WHAT IS BEING ASKED:
All that should come back is the lines of the data below from the one containing "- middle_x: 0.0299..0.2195" to the one containing "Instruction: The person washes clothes", inclusive, exactly as they stand.

BEGIN RECORDS SHOWN

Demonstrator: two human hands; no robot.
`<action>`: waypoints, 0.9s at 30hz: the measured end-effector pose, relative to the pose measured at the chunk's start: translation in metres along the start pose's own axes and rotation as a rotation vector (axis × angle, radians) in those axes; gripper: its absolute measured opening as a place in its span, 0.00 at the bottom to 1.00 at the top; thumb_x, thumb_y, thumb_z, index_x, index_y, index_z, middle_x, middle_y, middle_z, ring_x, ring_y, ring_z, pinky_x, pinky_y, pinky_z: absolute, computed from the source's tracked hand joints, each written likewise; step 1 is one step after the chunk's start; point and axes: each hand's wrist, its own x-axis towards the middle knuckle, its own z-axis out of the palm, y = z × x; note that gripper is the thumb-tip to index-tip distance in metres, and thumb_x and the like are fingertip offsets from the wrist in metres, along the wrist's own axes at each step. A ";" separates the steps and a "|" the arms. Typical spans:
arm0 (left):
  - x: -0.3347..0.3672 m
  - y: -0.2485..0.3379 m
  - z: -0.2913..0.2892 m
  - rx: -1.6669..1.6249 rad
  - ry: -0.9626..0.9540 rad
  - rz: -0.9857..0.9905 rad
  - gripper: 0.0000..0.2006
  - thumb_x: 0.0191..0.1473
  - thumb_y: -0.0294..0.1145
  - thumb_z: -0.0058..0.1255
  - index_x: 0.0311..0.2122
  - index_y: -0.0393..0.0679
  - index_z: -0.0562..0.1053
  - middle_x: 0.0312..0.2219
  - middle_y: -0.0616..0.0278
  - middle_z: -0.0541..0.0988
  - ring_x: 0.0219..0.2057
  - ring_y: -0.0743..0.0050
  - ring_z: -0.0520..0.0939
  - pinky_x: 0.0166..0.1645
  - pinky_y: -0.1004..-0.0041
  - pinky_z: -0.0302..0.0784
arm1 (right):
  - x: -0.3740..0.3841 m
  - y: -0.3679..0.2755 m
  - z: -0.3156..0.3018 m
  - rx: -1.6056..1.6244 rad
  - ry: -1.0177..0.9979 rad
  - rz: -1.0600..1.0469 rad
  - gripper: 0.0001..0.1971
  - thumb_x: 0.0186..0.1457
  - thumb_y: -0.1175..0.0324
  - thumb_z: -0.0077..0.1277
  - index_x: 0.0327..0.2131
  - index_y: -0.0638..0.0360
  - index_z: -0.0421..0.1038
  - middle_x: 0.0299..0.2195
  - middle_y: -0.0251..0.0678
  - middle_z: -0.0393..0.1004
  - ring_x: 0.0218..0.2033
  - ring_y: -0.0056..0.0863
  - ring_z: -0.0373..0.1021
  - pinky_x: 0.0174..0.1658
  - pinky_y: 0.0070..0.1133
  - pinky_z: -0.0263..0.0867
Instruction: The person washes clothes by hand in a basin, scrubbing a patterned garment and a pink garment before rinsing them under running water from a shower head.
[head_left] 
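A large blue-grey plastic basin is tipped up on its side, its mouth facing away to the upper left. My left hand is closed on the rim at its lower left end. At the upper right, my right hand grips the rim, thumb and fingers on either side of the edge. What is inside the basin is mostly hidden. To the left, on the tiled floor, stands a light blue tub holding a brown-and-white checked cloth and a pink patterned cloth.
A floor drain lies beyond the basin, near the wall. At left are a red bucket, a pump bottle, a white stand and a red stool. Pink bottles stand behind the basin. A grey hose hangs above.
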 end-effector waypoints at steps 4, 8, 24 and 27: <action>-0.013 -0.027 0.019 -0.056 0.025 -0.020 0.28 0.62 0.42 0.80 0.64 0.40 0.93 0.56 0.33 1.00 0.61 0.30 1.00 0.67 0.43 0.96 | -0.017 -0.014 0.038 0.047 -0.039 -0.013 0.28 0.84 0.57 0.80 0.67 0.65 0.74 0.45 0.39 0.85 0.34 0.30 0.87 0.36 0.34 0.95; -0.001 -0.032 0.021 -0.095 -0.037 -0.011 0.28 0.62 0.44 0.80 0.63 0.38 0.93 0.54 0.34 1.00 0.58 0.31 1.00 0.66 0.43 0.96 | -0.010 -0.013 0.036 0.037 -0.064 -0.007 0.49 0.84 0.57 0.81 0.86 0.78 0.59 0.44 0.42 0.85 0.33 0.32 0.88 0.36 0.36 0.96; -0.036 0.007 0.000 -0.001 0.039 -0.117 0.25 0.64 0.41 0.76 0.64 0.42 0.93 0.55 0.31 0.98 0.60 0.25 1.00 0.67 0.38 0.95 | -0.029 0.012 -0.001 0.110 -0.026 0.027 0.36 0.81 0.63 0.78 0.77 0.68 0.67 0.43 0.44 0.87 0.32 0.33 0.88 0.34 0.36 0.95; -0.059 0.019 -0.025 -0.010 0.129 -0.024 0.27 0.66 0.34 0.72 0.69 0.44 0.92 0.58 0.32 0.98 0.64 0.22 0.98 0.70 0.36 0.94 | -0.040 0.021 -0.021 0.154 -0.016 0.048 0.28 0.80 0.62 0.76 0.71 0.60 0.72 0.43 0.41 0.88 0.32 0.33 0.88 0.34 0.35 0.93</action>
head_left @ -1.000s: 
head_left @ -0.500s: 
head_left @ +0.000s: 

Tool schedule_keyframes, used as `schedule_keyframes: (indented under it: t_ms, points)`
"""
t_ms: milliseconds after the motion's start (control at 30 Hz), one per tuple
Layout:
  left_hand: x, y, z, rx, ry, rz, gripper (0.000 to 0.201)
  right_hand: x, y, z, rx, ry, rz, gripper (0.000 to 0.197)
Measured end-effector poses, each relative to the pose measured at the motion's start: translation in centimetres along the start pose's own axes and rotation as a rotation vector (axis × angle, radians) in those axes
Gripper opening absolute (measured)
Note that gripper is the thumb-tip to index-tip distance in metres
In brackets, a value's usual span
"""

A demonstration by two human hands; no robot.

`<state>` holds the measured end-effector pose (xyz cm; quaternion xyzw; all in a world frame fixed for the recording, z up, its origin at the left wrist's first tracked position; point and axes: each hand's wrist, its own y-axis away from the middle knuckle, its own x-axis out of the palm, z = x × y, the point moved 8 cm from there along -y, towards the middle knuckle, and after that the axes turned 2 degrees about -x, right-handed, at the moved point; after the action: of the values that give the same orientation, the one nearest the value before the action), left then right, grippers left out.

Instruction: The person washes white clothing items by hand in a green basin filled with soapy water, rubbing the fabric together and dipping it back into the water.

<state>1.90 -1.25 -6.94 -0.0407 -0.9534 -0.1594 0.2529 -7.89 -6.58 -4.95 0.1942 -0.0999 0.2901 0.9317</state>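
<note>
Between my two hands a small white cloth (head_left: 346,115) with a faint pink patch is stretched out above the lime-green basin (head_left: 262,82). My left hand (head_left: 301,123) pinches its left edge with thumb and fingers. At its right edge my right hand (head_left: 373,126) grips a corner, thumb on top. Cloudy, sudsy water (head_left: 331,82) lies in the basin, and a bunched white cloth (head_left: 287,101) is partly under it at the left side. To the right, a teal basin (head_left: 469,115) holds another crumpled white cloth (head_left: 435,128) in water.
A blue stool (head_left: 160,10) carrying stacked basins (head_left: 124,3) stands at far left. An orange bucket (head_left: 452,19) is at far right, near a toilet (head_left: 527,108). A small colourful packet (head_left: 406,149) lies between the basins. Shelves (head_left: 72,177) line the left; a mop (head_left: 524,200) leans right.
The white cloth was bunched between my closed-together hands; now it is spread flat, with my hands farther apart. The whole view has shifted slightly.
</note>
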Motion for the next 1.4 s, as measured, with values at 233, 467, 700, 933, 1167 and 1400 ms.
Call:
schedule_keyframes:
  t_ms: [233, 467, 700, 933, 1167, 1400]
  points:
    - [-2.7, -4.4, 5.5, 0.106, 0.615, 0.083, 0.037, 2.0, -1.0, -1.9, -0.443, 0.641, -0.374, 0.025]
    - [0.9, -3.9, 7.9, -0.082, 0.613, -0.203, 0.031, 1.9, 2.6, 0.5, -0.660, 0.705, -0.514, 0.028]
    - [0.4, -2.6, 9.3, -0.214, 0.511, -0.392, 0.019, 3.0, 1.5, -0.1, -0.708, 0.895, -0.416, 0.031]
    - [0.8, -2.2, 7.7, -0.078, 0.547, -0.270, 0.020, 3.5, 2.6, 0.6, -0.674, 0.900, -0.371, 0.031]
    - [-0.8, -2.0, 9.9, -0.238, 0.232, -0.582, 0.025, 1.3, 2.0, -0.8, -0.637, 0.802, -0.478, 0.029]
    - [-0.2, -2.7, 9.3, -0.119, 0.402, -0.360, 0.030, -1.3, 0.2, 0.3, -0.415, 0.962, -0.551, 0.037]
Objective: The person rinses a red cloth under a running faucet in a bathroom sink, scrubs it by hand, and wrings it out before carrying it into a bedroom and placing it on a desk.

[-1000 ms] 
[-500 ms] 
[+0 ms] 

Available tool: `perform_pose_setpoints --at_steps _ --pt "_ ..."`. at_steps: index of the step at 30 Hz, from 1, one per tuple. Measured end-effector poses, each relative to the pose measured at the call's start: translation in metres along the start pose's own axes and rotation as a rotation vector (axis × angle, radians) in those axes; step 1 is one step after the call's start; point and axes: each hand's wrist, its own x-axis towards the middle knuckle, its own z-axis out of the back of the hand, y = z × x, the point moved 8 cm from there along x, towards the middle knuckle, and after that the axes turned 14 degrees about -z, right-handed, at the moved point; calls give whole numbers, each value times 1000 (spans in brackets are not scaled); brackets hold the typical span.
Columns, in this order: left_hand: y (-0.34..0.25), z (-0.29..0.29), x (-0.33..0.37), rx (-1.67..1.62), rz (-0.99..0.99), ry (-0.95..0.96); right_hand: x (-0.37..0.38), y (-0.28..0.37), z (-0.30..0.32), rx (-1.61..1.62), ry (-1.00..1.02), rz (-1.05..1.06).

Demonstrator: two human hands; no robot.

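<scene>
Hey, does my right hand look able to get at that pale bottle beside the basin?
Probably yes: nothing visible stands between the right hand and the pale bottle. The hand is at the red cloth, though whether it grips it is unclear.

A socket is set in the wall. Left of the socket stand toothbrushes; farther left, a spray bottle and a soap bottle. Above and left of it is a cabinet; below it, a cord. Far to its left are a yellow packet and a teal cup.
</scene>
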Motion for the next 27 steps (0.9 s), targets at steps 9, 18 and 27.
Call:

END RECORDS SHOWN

SOLUTION FOR THIS PROBLEM:
  - middle_x: 0.0299..0.2195
  - middle_y: -0.0251..0.0678
  - middle_z: -0.0393..0.1004
  - ring_x: 0.0218..0.2033
  - ring_y: -0.0056..0.0863
  - ring_z: -0.0373..0.1021
  - pinky_x: 0.0174..0.1658
  - pinky_y: 0.0070..0.1133
  - pinky_z: -0.0263..0.0867
Instruction: The person washes clothes by hand in a basin, scrubbing a patterned garment and a pink garment before rinsing them under running water from a shower head.

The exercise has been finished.